Characterization of FH interaction with Y. enterocolitica. The effects of NaCl (A) and heparin (B) on the binding of purified FH to Y. enterocolitica O:3 strains YeO3 (SP YAOC), YeO3-Ail (SP Y-OC), YeO3-c-OCR (SP -A--₂), and YeO3-c-Ail-OCR (SP ---) are shown. Bacteria were incubated with FH (final concentration, 30 μg/ml) in 1/3 PBS with various amounts of NaCl (100 to 650 mM) or heparin (0 to 1,000 μg/ml).
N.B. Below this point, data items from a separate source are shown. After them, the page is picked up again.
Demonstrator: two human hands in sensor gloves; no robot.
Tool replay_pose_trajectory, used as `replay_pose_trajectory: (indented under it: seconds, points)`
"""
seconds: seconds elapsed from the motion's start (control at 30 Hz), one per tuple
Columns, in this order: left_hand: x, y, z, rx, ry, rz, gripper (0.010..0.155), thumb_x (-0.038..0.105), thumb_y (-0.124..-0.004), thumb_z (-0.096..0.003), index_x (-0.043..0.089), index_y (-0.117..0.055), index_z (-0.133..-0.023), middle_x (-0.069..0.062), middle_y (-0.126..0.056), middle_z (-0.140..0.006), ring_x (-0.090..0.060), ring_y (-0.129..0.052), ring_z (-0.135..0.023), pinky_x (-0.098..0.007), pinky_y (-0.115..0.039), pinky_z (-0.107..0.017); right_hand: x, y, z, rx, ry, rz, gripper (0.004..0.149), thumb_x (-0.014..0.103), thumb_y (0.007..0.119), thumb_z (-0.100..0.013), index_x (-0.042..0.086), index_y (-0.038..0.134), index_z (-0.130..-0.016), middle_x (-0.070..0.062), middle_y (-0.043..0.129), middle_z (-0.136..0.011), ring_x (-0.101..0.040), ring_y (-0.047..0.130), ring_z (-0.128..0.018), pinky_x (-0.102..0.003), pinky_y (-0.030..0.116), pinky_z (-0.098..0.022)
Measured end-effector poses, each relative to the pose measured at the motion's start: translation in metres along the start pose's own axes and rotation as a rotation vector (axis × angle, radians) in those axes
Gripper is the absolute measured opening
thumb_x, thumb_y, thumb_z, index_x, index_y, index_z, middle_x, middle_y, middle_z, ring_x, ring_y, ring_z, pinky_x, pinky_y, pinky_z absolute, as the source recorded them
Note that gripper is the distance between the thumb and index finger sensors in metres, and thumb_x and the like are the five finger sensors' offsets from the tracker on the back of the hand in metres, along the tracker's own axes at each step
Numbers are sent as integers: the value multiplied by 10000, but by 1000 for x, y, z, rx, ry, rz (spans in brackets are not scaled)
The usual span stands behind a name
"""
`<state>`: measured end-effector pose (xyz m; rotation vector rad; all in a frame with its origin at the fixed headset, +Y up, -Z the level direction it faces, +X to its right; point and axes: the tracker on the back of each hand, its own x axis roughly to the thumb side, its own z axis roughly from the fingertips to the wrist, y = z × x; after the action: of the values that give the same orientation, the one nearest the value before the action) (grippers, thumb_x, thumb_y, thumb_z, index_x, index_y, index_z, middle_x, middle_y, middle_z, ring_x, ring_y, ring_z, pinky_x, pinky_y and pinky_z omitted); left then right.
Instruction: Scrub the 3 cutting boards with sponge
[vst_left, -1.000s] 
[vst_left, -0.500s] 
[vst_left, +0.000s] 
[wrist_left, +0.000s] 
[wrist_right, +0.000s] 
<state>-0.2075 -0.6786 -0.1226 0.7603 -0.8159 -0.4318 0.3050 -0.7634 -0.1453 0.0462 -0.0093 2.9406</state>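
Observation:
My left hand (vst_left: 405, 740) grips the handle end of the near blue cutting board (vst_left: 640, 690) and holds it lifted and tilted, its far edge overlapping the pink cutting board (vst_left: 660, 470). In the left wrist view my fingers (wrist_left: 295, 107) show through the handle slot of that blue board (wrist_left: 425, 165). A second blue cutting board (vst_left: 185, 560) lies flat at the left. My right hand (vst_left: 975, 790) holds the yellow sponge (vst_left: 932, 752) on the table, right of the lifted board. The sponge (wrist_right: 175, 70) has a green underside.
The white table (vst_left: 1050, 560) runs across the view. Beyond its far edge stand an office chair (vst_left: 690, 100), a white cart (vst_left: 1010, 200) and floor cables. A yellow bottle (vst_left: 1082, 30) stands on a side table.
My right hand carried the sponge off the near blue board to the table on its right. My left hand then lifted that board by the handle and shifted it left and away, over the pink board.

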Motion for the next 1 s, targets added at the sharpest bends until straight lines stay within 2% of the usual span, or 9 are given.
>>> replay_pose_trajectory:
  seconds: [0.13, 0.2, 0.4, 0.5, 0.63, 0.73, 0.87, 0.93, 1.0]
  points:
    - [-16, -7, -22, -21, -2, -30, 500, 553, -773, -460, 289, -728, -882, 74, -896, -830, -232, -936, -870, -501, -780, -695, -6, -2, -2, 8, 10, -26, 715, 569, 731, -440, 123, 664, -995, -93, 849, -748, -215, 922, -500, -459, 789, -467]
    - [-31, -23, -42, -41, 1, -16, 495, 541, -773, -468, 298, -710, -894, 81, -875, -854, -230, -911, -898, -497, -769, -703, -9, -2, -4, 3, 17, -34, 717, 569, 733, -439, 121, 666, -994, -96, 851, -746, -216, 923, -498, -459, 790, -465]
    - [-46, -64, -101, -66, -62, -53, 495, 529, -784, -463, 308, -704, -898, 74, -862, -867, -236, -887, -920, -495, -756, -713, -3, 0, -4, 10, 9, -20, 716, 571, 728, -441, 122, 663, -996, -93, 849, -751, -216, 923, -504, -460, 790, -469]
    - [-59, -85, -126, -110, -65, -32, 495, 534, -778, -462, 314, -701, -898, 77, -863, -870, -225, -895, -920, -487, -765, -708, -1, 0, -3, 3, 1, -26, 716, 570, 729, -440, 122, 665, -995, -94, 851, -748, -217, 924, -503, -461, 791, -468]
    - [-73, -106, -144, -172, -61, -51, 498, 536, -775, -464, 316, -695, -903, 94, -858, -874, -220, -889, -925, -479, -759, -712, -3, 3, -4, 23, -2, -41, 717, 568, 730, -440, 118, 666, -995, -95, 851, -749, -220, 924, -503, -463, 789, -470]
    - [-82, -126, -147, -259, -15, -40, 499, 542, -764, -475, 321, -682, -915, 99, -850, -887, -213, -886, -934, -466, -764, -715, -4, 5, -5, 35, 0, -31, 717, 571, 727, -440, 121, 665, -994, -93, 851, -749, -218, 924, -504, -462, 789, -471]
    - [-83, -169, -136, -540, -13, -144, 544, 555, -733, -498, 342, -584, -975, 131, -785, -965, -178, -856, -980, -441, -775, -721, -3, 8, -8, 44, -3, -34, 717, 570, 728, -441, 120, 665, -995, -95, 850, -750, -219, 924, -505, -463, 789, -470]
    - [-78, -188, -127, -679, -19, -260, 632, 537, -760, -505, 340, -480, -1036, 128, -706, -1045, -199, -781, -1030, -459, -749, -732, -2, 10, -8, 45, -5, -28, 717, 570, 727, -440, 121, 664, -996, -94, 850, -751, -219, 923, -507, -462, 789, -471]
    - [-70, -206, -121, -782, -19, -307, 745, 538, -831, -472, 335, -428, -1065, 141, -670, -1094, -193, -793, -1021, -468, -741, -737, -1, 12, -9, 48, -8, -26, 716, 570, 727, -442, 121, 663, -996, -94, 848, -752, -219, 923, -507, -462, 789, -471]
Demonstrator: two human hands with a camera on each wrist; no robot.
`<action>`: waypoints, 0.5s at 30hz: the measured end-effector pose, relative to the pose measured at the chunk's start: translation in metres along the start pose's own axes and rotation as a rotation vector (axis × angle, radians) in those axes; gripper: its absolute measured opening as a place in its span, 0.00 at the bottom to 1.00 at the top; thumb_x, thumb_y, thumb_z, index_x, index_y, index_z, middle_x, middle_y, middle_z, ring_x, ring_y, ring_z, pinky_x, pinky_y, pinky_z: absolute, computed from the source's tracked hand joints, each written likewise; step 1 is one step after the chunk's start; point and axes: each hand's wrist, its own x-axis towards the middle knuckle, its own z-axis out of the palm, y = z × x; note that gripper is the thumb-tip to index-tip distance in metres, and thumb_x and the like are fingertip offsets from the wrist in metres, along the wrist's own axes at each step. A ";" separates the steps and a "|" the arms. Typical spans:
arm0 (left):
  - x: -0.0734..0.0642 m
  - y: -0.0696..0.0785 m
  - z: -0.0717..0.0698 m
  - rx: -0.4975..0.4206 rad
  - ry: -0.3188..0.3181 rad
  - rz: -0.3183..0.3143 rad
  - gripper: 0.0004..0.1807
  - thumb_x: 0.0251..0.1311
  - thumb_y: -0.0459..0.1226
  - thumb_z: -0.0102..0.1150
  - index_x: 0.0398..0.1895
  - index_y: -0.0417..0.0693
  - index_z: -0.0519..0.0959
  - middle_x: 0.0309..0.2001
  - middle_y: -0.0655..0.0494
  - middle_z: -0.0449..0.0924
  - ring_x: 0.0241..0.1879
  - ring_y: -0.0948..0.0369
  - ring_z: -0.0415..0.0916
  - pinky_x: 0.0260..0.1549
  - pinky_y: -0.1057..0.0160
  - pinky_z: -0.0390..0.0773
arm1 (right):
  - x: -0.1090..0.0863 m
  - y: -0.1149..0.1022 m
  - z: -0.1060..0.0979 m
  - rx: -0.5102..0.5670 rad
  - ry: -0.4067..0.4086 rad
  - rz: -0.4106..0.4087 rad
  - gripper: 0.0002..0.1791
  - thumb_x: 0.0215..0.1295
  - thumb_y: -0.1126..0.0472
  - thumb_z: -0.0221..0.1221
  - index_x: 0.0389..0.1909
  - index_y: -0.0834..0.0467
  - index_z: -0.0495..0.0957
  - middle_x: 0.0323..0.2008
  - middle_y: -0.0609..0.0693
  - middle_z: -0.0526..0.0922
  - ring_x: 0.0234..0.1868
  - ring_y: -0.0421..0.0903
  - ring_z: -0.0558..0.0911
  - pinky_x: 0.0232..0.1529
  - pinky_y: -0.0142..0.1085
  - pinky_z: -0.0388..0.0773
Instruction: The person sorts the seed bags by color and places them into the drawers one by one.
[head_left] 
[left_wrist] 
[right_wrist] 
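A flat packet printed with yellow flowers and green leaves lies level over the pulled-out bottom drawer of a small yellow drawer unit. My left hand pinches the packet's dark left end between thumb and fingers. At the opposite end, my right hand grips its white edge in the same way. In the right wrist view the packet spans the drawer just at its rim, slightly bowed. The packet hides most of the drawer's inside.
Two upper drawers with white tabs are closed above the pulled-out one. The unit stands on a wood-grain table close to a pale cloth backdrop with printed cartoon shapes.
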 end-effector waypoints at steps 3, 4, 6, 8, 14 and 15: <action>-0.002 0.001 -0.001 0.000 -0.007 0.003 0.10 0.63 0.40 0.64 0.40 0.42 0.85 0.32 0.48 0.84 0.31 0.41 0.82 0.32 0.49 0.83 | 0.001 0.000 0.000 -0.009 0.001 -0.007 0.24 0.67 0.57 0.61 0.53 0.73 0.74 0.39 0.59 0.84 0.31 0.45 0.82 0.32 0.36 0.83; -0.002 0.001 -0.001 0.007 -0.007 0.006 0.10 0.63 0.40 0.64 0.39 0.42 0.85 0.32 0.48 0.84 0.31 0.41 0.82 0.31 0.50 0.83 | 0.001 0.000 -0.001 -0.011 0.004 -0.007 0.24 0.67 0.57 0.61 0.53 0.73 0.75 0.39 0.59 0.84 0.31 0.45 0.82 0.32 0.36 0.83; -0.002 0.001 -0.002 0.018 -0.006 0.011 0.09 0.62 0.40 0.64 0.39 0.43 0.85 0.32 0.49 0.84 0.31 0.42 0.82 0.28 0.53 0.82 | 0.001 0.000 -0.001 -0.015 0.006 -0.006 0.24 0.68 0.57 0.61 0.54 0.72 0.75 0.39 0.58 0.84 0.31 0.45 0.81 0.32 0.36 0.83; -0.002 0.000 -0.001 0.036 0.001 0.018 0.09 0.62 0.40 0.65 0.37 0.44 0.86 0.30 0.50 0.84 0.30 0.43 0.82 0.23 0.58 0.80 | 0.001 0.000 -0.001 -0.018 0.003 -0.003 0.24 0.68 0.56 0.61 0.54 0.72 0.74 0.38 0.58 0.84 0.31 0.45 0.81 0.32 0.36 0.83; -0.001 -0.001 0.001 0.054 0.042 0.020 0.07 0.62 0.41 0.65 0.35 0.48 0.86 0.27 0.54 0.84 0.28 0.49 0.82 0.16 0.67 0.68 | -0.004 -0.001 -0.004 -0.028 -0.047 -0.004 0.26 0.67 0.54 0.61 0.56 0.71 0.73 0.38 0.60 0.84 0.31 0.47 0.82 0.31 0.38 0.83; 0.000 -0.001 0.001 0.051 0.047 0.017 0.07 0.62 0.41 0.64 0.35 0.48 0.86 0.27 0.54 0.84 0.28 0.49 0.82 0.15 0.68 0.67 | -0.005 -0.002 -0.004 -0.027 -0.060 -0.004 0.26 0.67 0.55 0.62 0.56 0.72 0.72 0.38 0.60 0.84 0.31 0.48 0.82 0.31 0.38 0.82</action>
Following incubation, the bacteria were washed and whole-cell lysates were subjected to 8% SDS-PAGE and immunoblotting with the nonadsorbed goat antiserum against human FH. Quantitative analysis of FH binding was performed with the NIH ImageJ software. The intensities of the FH protein bands were quantitated, and the influence of loading differences was eliminated by relating the values to the intensity of a nonspecifically reacting bacterial protein band in the same lane (loading control [LC]). The FH-binding level of the bacteria incubated in 1/3 PBS alone was set to 100, and the FH-binding level of the bacteria in 1/3 PBS supplemented with NaCl (100 to 650 mM) and heparin (1 to 1,000 μg/ml) was expressed relative to the FH-binding level of the bacteria in 1/3 PBS alone. The factors expressed by the strains tested are marked as in Fig. 1.